WORK TO BE COMPLETED →
Could you find every line in the records below that contains the word "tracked" and copy it?
DATA LISTING: Begin
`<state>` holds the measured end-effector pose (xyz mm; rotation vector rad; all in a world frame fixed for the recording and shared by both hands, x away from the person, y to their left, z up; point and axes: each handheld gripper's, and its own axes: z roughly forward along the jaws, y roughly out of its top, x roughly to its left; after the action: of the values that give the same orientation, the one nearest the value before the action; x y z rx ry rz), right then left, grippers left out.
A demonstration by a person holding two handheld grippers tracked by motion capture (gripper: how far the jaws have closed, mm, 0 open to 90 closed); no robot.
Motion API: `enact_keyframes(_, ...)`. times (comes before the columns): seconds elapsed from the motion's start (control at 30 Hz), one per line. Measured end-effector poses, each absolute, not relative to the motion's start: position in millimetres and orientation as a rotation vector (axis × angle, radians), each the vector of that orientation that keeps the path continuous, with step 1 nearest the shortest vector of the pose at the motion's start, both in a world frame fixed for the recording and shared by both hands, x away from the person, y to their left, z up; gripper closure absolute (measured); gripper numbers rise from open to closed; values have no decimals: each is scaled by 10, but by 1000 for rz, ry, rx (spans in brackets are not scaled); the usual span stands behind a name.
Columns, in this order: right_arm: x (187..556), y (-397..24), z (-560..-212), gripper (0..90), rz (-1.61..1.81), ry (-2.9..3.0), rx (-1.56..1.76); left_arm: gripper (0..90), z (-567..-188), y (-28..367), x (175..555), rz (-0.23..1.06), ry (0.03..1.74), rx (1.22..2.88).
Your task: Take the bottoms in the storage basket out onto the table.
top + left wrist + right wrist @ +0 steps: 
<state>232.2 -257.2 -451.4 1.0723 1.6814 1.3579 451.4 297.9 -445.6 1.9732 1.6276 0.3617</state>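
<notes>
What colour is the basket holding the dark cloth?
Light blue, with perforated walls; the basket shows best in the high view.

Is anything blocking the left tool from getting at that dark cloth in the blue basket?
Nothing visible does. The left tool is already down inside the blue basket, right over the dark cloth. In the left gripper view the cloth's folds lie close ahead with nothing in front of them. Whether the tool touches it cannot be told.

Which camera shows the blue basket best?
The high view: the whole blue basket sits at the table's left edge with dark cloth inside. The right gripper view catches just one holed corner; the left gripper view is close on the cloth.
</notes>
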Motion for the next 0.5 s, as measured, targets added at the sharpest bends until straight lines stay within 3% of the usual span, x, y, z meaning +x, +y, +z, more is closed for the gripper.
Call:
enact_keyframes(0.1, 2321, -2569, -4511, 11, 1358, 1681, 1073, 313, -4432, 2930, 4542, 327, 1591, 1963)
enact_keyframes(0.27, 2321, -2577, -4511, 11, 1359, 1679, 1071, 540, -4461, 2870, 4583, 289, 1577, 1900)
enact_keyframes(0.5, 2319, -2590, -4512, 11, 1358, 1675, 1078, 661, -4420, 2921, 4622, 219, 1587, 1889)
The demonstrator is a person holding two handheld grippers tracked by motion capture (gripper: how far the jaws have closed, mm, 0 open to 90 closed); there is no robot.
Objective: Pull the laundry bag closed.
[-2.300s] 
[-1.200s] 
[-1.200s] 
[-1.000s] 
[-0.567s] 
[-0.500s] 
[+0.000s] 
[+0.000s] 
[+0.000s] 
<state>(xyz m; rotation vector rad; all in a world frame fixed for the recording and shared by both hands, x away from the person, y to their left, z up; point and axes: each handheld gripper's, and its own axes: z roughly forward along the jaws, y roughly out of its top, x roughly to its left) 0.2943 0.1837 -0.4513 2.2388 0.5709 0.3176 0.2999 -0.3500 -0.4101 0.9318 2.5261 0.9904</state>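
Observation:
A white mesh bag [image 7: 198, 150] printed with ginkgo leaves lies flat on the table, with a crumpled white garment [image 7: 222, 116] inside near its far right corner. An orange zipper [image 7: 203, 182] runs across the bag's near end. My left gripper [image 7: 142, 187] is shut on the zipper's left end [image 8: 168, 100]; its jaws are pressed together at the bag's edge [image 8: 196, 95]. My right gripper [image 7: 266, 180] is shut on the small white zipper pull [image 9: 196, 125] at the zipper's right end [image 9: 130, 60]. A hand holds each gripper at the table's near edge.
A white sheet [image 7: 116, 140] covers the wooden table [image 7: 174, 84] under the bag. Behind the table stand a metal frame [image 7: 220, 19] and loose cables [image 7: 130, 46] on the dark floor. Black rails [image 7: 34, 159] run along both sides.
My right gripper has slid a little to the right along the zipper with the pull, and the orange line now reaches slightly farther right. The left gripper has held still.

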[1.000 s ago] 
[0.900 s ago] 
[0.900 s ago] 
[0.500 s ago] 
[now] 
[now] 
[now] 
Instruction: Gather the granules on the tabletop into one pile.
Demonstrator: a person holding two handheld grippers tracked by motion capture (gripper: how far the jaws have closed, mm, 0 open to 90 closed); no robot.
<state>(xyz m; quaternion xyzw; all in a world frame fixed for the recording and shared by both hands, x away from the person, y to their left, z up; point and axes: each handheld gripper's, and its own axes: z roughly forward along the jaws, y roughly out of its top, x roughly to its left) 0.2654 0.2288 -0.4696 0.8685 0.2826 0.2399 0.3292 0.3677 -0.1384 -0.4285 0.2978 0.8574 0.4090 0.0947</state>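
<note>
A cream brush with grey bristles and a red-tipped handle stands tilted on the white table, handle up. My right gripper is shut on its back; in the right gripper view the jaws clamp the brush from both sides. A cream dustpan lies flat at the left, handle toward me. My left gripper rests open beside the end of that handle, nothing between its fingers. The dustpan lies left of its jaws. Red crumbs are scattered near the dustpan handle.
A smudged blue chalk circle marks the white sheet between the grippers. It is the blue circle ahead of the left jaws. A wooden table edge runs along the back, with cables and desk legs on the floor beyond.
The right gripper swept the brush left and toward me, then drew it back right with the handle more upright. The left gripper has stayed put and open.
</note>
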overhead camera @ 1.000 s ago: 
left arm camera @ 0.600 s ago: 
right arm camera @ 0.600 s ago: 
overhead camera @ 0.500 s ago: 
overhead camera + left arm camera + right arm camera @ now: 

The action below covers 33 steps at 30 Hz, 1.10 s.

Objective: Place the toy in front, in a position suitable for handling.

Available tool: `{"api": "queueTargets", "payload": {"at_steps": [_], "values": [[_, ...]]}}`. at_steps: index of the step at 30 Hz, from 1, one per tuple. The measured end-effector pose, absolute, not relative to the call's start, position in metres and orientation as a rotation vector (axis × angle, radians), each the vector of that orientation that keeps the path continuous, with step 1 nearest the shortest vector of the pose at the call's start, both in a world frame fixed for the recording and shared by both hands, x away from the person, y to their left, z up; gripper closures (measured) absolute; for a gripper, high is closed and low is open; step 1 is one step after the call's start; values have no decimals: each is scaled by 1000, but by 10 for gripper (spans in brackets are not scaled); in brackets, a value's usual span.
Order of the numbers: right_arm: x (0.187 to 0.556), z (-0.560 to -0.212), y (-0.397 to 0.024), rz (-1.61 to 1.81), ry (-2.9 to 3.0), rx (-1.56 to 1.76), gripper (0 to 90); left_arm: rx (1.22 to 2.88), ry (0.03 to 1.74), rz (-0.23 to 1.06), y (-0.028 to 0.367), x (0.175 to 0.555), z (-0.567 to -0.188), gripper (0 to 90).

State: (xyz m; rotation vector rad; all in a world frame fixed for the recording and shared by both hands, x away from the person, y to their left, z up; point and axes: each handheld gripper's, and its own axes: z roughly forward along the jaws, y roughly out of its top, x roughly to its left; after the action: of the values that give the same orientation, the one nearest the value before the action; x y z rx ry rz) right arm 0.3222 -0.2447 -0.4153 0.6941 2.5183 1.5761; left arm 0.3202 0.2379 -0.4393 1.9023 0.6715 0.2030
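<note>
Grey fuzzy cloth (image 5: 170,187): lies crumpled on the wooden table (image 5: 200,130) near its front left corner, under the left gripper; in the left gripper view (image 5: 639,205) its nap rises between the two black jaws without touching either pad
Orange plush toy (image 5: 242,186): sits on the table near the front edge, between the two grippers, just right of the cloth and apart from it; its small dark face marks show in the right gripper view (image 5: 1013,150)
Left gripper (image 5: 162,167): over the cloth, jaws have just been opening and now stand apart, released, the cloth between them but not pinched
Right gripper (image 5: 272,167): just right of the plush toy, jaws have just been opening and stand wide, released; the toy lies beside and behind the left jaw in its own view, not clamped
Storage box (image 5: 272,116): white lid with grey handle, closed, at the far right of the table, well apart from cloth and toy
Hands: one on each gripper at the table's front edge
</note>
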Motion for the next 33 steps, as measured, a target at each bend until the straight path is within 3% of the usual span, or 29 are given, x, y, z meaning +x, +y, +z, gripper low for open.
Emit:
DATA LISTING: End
ANSWER SPACE →
A demonstration by a person holding two handheld grippers tracked by motion capture (gripper: how far the jaws have closed, mm, 0 open to 90 closed); no robot.
The demonstrator is a person holding two handheld grippers tracked by motion capture (gripper: how far the jaws have closed, mm, 0 open to 90 closed); there is no robot.
Demonstrator: a person holding two handheld grippers tracked by motion capture (gripper: how far the jaws have closed, mm, 0 open to 90 closed); no robot.

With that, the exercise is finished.